Occasionally physical references go hand in hand with psychological insight and thereby earn their weight. Harriet, naïve and unshaped, describes for Emma how she has recently recorded her height at the Martin farm and found she was still growing. And there is a most curious scene in which the announcement of Mr. Elton’s engagement coincides with a discussion of a gift of pork flesh. Here is Jane Austen at her most subversive, with one irony buried inside another.
Austen’s disinclination to use images of the body reflects the time and place in which she lived, and this question unfolds to reveal the larger problem of the relation of fiction to the period in which it was written—does a novel help explain the times or do the times illuminate the novel? The world she shows us is close to bein
g an idyll, allowing space for the rupture and reconciliation of romantic love, but hardly any room for the particularity of human bodies.
It might be thought that the infrequency of bodily images or bodily reaction would undermine the solidity of Jane Austen’s created universe and transform her various characters into talking heads. In fact, the rarity of such allusions sometimes gives them power; it is as though minor physical allusions are code words for larger sensations. When Mr. Knightley draws Emma’s arm within his and presses it against his heart, we are fully persuaded of his yearning, since he has never done anything like this in the hundreds of preceding pages. When he presses the arm yet again in the following paragraph, we understand we are in the presence of a grand passion. In turn, Emma’s “glowing cheeks” inform us of her emotional temperature, her confusion, and the happiness that is about to overtake her. She allows herself a “flutter of pleasure,” one of the rare instances in the novel of the body as receiver of emotional stimulation, though Emma does occasionally blush or flush with shame and once even sheds tears.
The extraordinary contemporary interest in Jane Austen’s novels and in films based on the novels is thought by some to reflect our society’s exhaustion with the human body and, conversely, a new awareness of the sensual power of delayed gratification.
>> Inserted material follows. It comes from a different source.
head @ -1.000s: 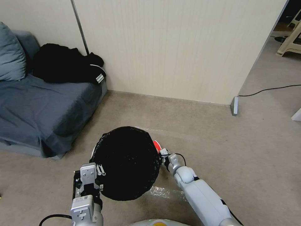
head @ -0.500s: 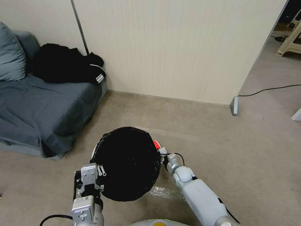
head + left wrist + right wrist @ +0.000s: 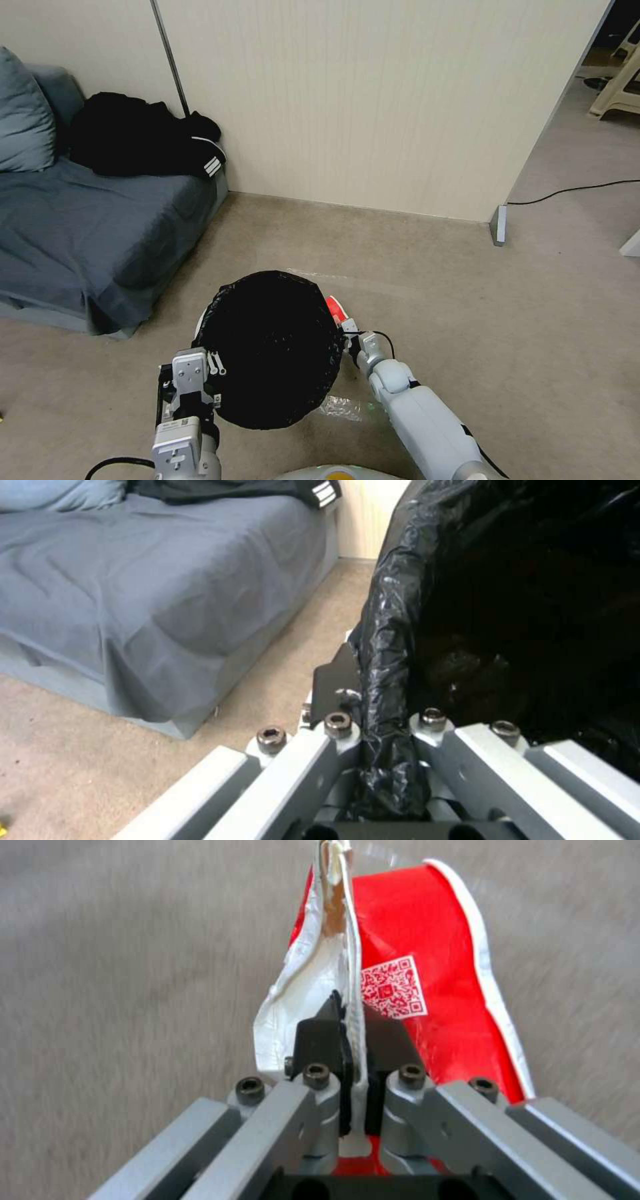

But to say that Jane Austen’s writing is indifferent to the human body is not precisely to say that her world-view excludes it. She is a profound realist who understands the follies of human nature and its ability to mend itself. Decency in Austen’s time meant, for men and women alike, sincerity, unselfishness, and a concern for the happiness of others. The body, like Jane Austen’s inkstand, was always on view, a stubborn continuum too commonplace perhaps to require description or exposition. If she were alive today she might question our own attitudes toward using the body as a kind of software of literature. For all the body’s powers and vulnerability, her novels demonstrate that, for her, the real dance of life lies in language and in understanding.